Few ideas are more contested than that of “right-­wing politics”…Although the notion of right-­wing politics depends on a meaningful split between the right and left wings, the term “right-­wing politics” is not entirely identical with everything that goes onto the right-­hand side of a right–­left split…If we are drawing a binary contrast—­as we often must in politics—­between right and left, then Burkean conservatism falls on the right. But as the split between the pro-Trump (and pro-Tea Party) and anti-­Trump factions in the U.S. Republican Party showed, factionalization and sectarianism are always possible within these high-­level categorizations. (19)

The absolute madness. Here we have an author who accuses cypherpunks, Assange, and myself of being fascist for making a distinction between “weak” and “powerful” groups and individuals, while himself feeling entitled to make a distinction between the “right” and the “left.” At the core of fascism is the belief that people are divided into kinds, yet Golumbia does not think himself a fascist for believing there is a difference between right-wing and left-wing politics. Ideologues use all kinds of descriptive terms to divide people into groups, yet Golumbia does not think himself an ideologue for dividing people into political groups.

Though the preceding look at Golumbia’s work is revealing, perhaps the most ironic part of all is Golumbia’s arrogance in accusing the people he seems to hate of doing what he himself does. According to Golumbia, the cypherpunk slogan “privacy for the weak, transparency for the powerful” grants only certain, self-­elected persons the right and power to decide who belongs in each group. While it is true that “weak” and “powerful” can only be determined within a context and that such determinations can be debated, it is not true that only “self-­elected persons” get to decide at the expense of everyone else.
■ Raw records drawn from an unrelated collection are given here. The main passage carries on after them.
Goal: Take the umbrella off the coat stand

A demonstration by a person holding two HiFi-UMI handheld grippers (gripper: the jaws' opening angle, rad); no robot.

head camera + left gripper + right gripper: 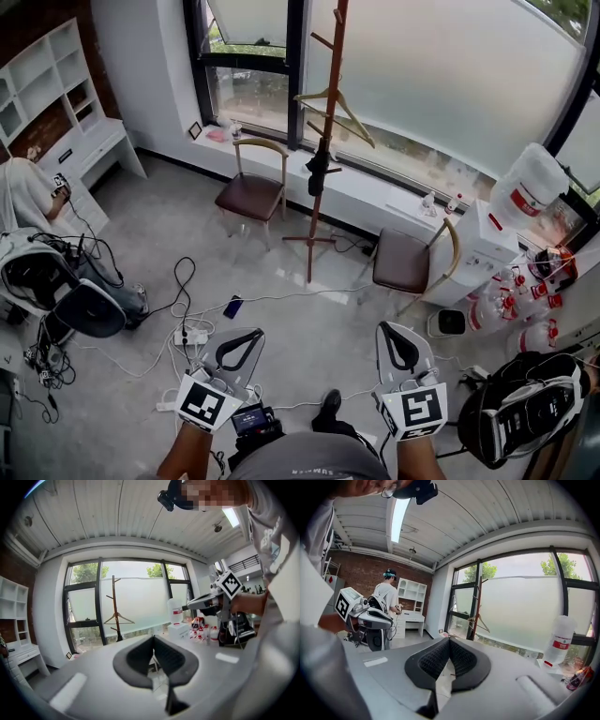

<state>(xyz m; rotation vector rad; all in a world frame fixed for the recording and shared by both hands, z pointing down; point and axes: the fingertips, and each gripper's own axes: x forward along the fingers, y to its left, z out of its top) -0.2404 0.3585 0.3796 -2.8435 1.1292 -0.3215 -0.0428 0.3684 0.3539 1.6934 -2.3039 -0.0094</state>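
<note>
Two wooden chairs with brown seats stand by the window, one (250, 195) at upper centre-left, the other (403, 261) right of centre. At the right edge a white water dispenser (483, 246) carries a big bottle (530, 187), with jugs (511, 291) clustered just below. White shelves (42, 89) fill the upper left. A power strip (190, 336) and a phone (232, 307) lie on the floor left of centre.

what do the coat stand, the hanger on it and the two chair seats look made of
Coat stand: wood by the look, reddish-brown and smooth, with angled pegs.
Hanger: probably paler, unpainted wood, going by its tan colour.
Seats of the left chair and right chair: dark brown padding with a slight sheen, leather or vinyl; cannot tell which.
</note>
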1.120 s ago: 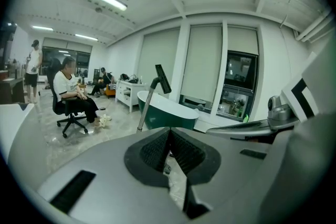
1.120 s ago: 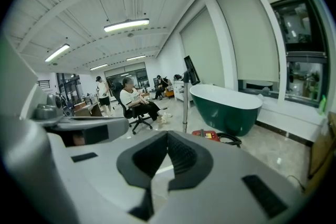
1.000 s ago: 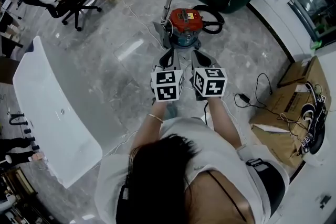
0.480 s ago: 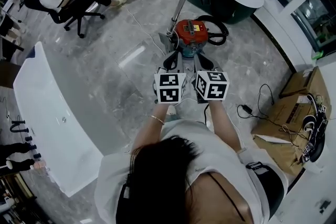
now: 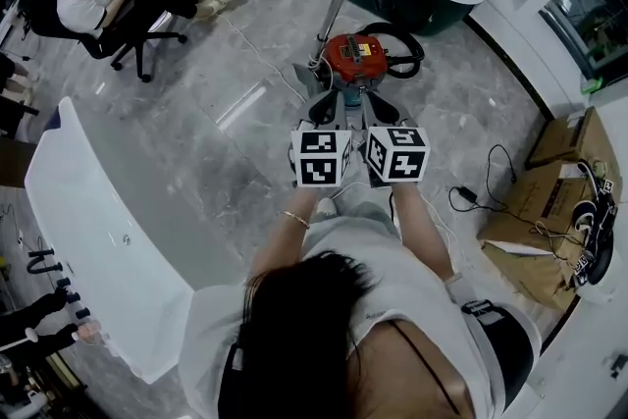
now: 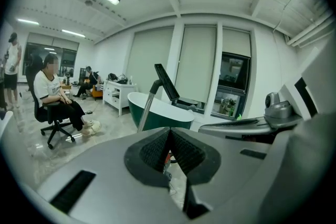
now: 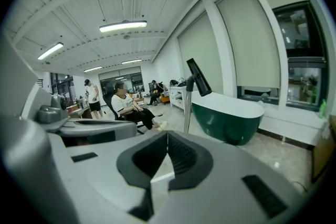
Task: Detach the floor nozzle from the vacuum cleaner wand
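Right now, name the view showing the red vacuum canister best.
Head view: the canister shows its red top and hose plainly. Each gripper view hides it behind its own body; only the wand rises above.

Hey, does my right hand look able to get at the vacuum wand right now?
Probably, after stepping closer: the wand stands ahead of the right tongs, nothing visibly blocking it. The tongs are shut.

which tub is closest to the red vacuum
The dark green tub, right behind the red vacuum; the all-white tub lies farther off at the left.
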`<state>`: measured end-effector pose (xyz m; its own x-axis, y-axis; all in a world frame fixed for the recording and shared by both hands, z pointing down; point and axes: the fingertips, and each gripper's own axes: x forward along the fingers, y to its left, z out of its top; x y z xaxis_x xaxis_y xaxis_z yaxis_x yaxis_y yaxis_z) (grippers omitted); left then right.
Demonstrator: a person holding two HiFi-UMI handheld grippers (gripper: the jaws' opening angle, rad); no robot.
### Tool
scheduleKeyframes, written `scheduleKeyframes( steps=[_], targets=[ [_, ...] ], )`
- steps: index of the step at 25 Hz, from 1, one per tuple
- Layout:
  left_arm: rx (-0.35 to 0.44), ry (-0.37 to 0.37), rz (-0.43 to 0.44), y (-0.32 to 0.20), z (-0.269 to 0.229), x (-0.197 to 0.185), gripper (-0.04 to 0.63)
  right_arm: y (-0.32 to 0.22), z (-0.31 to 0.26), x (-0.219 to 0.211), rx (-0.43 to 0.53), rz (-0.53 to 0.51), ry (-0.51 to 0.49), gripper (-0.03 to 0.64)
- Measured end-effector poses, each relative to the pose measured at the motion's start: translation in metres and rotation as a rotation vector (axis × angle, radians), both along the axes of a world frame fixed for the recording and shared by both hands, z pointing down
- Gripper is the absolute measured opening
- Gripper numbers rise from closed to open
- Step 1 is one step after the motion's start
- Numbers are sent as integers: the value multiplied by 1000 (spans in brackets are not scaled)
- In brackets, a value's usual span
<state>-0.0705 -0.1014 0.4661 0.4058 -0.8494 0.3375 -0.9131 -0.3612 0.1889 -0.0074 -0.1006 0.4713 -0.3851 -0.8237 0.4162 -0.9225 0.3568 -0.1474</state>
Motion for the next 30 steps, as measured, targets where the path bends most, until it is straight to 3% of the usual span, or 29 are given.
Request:
scheduleKeyframes(
  steps=[25,30],
  targets=[
    [-41,-31,10,-31,12,5,3,-34,-5,27,45,94,-59,15],
    [-39,-27,24,-48,13,17,3,-53,-7,33,45,60,-65,15]
  ],
)
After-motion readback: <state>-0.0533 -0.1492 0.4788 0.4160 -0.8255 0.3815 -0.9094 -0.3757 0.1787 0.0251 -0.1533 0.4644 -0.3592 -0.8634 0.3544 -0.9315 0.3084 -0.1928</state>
Disagreement is not fascist.

But throughout Cyberlibertarianism, Golumbia hypocritically appoints himself the self-­elected person with the right and power to decide who is a fascistic, right-wing cyberlibertarian and who is not. Golumbia has anointed himself the person to decide who counts as “right-wing” and who counts as “left-wing.” Because much of his argument rests on the idea that many leftist groups and individuals have been suckered or duped by the pervasive neoliberal ideology of cyberlibertarianism, he consigns many self-described leftists, progressives, and liberals to realm of fascism.

Returning to Golumbia’s use of my article in his argument, we must conclude that either (1) he did not even read it or (2) he willfully and knowingly misrepresented it. I can imagine a combination of both. After finding the paper in a search of some kind, Golumbia probably read the abstract and then skipped to the paper’s conclusion, which is where the quoted passage originally appears. Then he probably found some text he thought would make his point, regardless of whether it faithfully represented the original meaning. This series of events would explain why the quoted passage was so odd and why it misconstrued the argument in my paper. Given that my work does several of the things he claims his work does without doing any of the things he claims my work does, we have serious reason to doubt his academic integrity and scholarly precision. Unfortunately, Golumbia’s Cyberlibertarianism is merely the latest example of the shameful state of scholarship on the cypherpunks and WikiLeaks.

Bibliography

Anderson, Patrick D. “Privacy for the Weak, Transparency for the Powerful: The Cypherpunk Ethics of Julian Assange.” Ethics & Information Technology 23 (2021): 295–308.

Assange, Julian, Jacob Appelbaum, Andy Müller-Maguhn, and Jérémie Zimmermann. Cypherpunks: Freedom and the future of the internet. New York: OR Books, 2012.

Golumbia, David. Cyberlibertarianism: The Right-Wing Politics of Digital Technology. Minneapolis: University of Minnesota Press, 2024.